「この世の全部を敵に回して」白石一文著・・・番外
白石一文が問う、00年代「人間失格」の書
人間は、どこから来て、どこに向かうのか--。生きがたい思いを漫然と抱く
すべての人に、作者から突き付けられた八万文字分の言葉の爆弾。
表紙を見て嫌な予感はしていたが、やっぱり予想通り、いや予想以上にヘビーな作品だった。
まず、面食らうのは、この本の作者。
この本の作者は白石一文では無く、白石の友人で、その友人が急逝した後この作品(手記)が奥さんにより発見され、それを白石が刊行したという設定。
最後まで読んでも友人の手記のまま終わる。
しかし、読後調べてみると、それは白石が設定したフィクションで本書は白石本人が書いている事が判明した。
そして、この本の内容は小説でも無く、単なるエッセイでも無い、作者の死生観が綴られた一種宗教的な論説である。
題名からわかる通り、著者はこの本を批判覚悟で世に送り出した。
「──私は子供たちのことも妻のことも愛していない。
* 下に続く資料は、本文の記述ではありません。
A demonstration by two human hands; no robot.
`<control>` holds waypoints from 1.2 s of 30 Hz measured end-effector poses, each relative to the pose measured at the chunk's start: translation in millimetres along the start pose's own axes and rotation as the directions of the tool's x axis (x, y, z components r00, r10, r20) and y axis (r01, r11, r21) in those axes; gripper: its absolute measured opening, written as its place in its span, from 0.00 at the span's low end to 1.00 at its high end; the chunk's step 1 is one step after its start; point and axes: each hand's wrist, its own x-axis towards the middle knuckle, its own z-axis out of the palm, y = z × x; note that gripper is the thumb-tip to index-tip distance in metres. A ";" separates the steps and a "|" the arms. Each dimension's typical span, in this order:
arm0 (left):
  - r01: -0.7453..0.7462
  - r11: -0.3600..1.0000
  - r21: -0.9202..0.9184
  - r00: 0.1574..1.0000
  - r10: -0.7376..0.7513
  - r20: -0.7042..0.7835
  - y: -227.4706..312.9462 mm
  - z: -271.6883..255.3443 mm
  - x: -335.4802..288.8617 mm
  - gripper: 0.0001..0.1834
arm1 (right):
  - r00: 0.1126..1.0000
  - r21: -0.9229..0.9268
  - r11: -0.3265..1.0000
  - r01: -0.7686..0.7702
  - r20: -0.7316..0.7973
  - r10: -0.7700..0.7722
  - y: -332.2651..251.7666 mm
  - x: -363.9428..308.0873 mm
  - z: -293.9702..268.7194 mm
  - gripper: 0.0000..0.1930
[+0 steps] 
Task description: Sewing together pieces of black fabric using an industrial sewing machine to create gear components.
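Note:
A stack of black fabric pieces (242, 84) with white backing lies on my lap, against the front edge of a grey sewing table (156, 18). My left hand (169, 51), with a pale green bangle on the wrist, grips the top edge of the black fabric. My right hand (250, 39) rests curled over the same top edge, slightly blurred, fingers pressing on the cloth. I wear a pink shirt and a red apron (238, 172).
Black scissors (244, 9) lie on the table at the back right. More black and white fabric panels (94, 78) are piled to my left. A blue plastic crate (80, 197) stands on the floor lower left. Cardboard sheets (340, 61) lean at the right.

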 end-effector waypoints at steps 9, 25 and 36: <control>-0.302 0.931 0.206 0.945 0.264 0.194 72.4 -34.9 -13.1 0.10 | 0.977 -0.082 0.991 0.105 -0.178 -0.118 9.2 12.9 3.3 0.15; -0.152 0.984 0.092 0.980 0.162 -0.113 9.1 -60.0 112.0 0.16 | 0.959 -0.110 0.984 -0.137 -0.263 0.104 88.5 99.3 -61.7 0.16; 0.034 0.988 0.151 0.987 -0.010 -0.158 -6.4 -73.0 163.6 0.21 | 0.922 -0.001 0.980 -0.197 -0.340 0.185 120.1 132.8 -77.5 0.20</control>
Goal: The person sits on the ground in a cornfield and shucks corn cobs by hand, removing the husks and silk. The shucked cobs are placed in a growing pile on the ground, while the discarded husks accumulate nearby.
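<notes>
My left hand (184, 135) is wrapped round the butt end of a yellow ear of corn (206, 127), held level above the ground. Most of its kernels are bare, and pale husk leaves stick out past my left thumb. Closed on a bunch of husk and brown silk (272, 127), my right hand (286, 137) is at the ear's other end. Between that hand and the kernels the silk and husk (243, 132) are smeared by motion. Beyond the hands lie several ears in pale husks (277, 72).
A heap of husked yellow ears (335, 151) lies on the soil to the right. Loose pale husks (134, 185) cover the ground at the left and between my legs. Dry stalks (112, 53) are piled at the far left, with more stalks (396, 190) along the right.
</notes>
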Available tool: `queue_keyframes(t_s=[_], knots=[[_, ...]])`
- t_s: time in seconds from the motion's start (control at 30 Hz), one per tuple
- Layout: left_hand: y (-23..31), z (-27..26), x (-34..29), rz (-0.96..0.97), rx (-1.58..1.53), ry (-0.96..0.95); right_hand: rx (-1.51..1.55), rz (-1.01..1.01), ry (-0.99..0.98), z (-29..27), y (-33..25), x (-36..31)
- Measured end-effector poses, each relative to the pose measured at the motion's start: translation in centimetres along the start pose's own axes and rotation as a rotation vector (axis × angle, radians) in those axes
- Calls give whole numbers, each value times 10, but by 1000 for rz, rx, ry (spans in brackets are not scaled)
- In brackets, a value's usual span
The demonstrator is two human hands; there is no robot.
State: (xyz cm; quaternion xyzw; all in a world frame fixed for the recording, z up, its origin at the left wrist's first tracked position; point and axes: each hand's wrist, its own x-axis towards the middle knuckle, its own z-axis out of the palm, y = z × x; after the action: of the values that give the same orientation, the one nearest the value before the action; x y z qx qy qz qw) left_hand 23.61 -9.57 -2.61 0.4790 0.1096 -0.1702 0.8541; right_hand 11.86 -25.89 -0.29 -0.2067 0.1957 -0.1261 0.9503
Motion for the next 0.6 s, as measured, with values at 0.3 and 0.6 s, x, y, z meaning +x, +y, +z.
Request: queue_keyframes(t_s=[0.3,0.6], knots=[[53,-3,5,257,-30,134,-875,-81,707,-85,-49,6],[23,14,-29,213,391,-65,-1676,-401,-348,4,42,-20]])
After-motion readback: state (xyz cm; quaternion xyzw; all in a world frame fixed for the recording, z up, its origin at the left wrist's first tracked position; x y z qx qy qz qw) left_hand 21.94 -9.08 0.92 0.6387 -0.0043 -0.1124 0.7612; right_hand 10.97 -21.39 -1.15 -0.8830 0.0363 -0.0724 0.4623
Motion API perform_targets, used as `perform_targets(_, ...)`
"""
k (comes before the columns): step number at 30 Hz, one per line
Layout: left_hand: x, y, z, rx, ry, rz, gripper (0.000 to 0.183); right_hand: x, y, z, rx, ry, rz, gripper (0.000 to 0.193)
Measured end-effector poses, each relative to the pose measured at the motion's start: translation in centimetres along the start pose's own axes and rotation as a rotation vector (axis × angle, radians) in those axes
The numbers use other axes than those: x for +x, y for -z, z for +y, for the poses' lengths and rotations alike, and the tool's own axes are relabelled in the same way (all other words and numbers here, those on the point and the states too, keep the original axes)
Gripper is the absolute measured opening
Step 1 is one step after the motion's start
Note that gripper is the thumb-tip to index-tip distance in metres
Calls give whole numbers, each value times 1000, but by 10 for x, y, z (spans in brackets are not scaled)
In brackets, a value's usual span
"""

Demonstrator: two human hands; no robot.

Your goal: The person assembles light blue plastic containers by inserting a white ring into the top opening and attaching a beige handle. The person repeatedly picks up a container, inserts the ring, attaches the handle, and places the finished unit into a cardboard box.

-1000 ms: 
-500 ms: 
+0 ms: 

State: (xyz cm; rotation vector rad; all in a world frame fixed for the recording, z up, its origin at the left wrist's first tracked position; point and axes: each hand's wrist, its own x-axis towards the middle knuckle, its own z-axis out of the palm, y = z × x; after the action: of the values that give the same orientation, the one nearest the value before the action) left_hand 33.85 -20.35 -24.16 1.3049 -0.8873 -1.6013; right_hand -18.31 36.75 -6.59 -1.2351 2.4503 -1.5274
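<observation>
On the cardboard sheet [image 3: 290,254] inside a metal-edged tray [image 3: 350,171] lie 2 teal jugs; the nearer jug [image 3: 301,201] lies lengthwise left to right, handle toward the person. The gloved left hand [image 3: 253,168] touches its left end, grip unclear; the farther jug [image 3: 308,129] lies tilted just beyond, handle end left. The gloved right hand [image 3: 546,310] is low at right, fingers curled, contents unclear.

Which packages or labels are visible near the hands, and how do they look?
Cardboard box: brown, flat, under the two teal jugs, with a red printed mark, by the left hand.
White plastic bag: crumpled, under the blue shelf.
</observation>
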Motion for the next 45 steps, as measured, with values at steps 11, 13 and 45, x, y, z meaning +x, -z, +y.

彼らは私の前からいなくなっても何ら問題のない存在である。いつ死んでくれても構わないと常に思っている。彼らは私の人生にとって厄介者である。──」
という、3度のメシより妻子を愛する私( ̄Д ̄;;にとっては卒倒しそうな独白から始まり、「生」とは何か「死」とは何か、「輪廻転生」や「霊魂」、「殺人」とその「復讐」などについて教祖の如く独断的に綴っている。
私も若い頃は一丁前に「生」とは何か?人生の意味とは?などと随分考え、頭を悩ました時期があったが、考えても無意味だと悟り、その後流されるままの惰性的人生を歩んでいる。。。(><;)
著者が語る「輪廻転生」や「霊魂」は信じるか信じないかの世界だし、その死生観についてもかなり偏見的で、私にはこの論説の賛否を判断できない。
人生や生きる意味を考えている方々には一読の価値があるかもしれない。